The coronavirus pandemic has altered history again. For the first time since 1943, the annual Army-Navy football game will be played at West Point, New York.
The series began in 1890, and Navy owns a 61-52-7 advantage. The Midshipmen have won 15 of the last 18 games. Eighty-nine of the games, including the last three, have been played at Lincoln Financial Field in Philadelphia.
The game was moved north due to COVID-19 restrictions in Pennsylvania that would not allow the entire corps of cadets and brigade of midshipmen to attend, according to The Hill.
During World War II, two Army-Navy games were held on the academy campuses. The Naval Academy hosted the 1942 game in Annapolis, Maryland, while West Point was the site for the 1943 game, according to the Gazette. This year’s game will mark only the third time the game has been held in West Point. The others were the inaugural game in 1890 and also in 1892, CBS Sports reported.

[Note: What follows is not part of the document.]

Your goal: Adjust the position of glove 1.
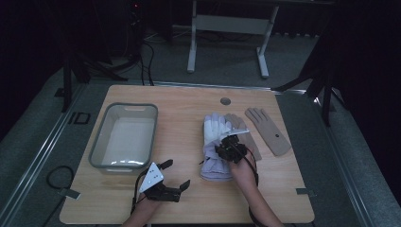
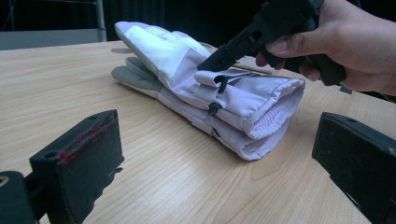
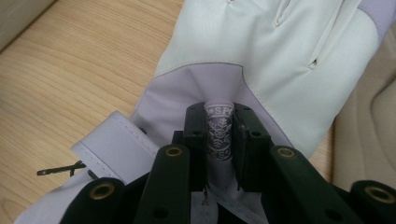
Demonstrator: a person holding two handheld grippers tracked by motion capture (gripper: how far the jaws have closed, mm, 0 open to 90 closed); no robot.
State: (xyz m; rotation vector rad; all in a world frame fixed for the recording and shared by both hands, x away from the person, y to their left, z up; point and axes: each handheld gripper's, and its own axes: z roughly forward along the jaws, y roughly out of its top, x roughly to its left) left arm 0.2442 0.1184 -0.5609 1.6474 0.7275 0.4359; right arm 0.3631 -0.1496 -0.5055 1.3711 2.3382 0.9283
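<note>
White glove (image 3: 261,51) lies under right gripper (image 3: 219,135), its label tab pinched

From my left claw (image 2: 205,186), its two black jaws set wide apart over the wooden bench (image 2: 70,88), I see the pale lilac glove (image 2: 210,93) lying flat while the right claw (image 2: 219,58) presses onto its cuff.

"SP" on glove strap (image 3: 218,133)
</note>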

Navy has won all three times the game was played at West Point.
"We want to thank the City of Philadelphia, the Eagles and all involved in the planning for their efforts to navigate this historic game in the current COVID-19 climate,” Mike Buddie, Army director of athletics, said in a statement. “We are excited about this historic opportunity to host Navy and the Brigade inside the gates of West Point for the first time since 1943.”

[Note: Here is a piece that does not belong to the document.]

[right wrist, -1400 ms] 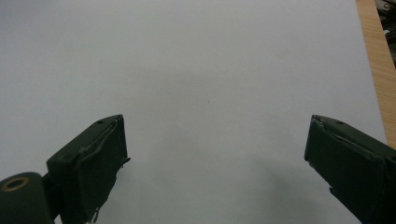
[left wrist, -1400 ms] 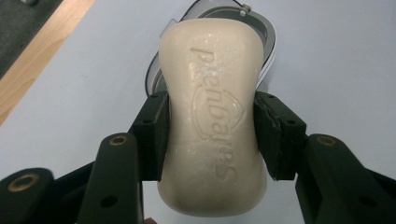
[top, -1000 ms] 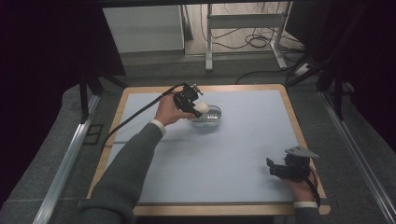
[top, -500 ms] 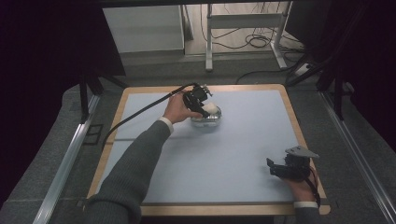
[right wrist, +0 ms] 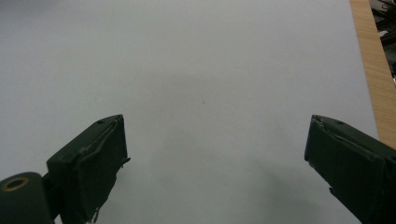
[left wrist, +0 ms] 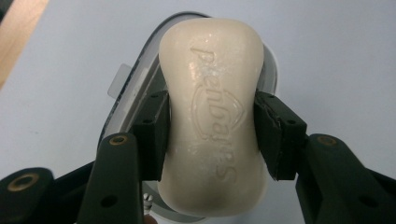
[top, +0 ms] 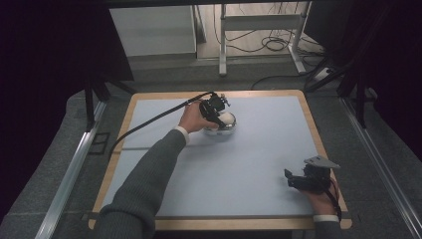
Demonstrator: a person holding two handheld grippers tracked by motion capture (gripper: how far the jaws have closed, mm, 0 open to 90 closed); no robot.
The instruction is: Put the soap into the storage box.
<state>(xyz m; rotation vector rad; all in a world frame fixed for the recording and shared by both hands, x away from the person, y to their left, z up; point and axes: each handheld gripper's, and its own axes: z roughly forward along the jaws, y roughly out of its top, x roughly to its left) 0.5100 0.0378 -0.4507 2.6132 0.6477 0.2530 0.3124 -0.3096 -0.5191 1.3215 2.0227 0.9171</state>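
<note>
While my left hand-held gripper (left wrist: 211, 135) points down over the far middle of the table (top: 259, 164), its two black pads (left wrist: 154, 135) press against the waist of a cream bar of soap (left wrist: 212, 116), one on each long side, so the jaws stand only as wide as the bar. Embossed lettering runs along the soap's upper face. Beneath it sits a shiny metal soap dish (left wrist: 135, 98), whose rounded rim shows around the bar's far end and along one flank; whether the soap touches the dish I cannot tell. From the high view the same soap (top: 226, 118) shows as a pale lump just above the dish (top: 222, 129), with my left hand (top: 191, 118) behind it and the black cable trailing off toward the table's left edge.

My right hand-held gripper (right wrist: 215, 163) rests near the table's near right corner, jaws spread wide apart with nothing between them, looking out over bare surface.

That surface is a pale blue-grey mat framed by a light wooden border (top: 318, 144). Around the table lies grey carpet, and beyond it stand a white metal frame (top: 259, 35) and loose cables (top: 271, 45) on the floor.
</note>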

According to the news release, it’s unlikely that fans will be allowed to attend the game.
“The health and welfare of the Corps of Cadets and Brigade of Midshipmen is the No. 1 priority,” Lt. Gen. Darryl A. Williams, 60th superintendent of the U.S. Military Academy, said in a statement. “Hosting the Army-Navy Game on West Point will be the safest way for the Cadets and Midshipmen to experience the game.”
“As has been decided, we will not be able to visit the home of Army-Navy this December,” Navy Director of Athletics Chet Gladchuk said in a statement. “History will repeat itself as we stage this cherished tradition on Academy grounds as was the case dating back to World War II. Every effort was made to create a safe and acceptable environment for the Brigade, the Corps and our public while meeting city and state requirements. However, medical conditions and protocols dictate the environment in which we live. Therefore, on to the safe haven of West Point on Dec. 12 and let it ring true that even in the most challenging of times, the spirit and intent of the Brigade of Midshipmen and Corps of Cadets still prevails.”